Agree with lots of the other posters on here - we didn't tell anyone except whoever was needed to mind the other children for any of my 4 labours - it was SO fab being able to call people with the good news rather than being in labour knowing they'd all be wondering what was going on. Think it would have put loads of pressure on me (performance anxiety!) if I knew people were waiting for me to get on with it and produce a baby!
Also - I know my sister in law is currently in hospital in labour - and I can hardly think of anything else (hence being on this forum!!). Nightmare.

BackforGood · 05/03/2012 22:22

With first - nobody (well, dh, obviously). With subsequent dcs, only the person that was looking after older one(s).
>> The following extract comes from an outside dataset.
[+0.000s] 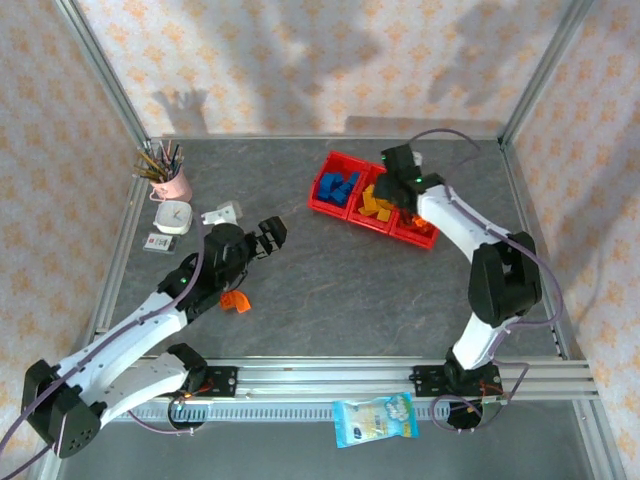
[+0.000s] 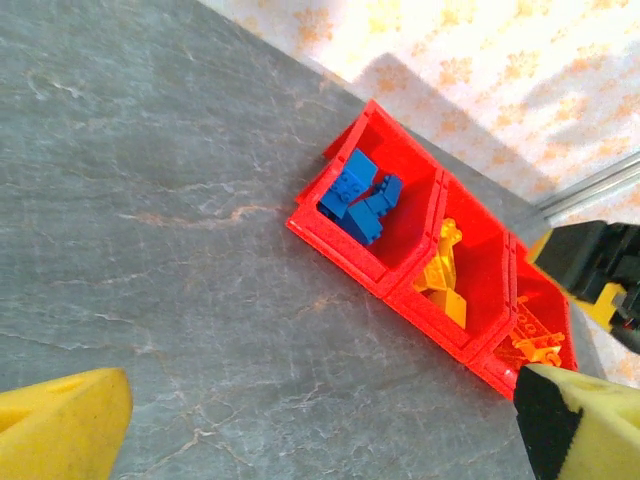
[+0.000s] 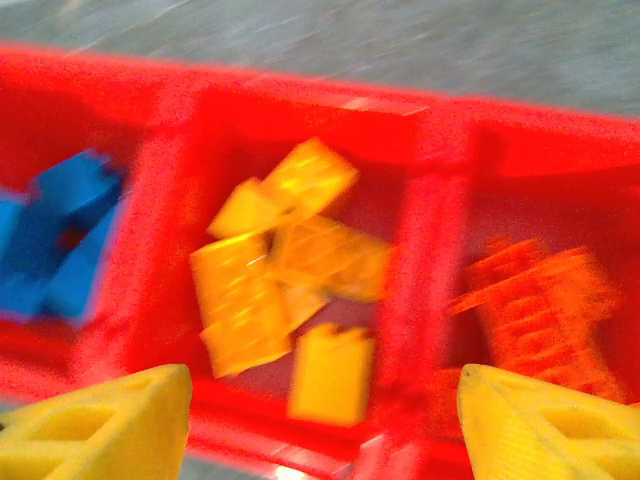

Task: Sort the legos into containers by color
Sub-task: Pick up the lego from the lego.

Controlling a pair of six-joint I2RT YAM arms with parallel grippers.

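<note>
The red containers [image 1: 321, 183] sit at one o'clock on the desk [image 1: 340, 290] beneath the right gripper [image 1: 393, 190], while one orange lego [image 1: 236, 300] lies at eight o'clock.

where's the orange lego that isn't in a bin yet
In the top view, the orange lego lies on the table's left half, just beside the left arm, well to the near-left of the red bins.
</note>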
pootlebug · 06/03/2012 12:05

No-one! I'd have hated the feeling that my parents or in-laws were worrying & waiting for news. Much easier all round to let them know once the baby has arrived.

RiskItForABiscuit · 06/03/2012 18:54

No one except DH, obviously. That was for DD1.

DD2, we had PIL minding DD1 so they knew but didn't keep them updated after we left for the hospital. I did text my friend when it was labouring in hospital, but only as it suited me to.
Texted everyone details about 3 hours after birth, when I felt up to it.

susiegrapevine · 06/03/2012 21:15

Dh of course! Had to tell my parents as my dad was my lift to the hospital as neither of us drove then. With this one my parents will know again as they will be looking after ds. I'm sure my mum told people tho. I thinl she was just excited no time to be worried as my labour was less than 5 hours start to finish and she expected me to be ages lol!

Quenelle · 07/03/2012 09:44

Nobody. Until DH had to call his sister after about 12 hours to ask her to go and feed our cat.

With subsequent DCs it's probably a luxury you can't afford because of arranging childcare so make the most of the opportunity with your first.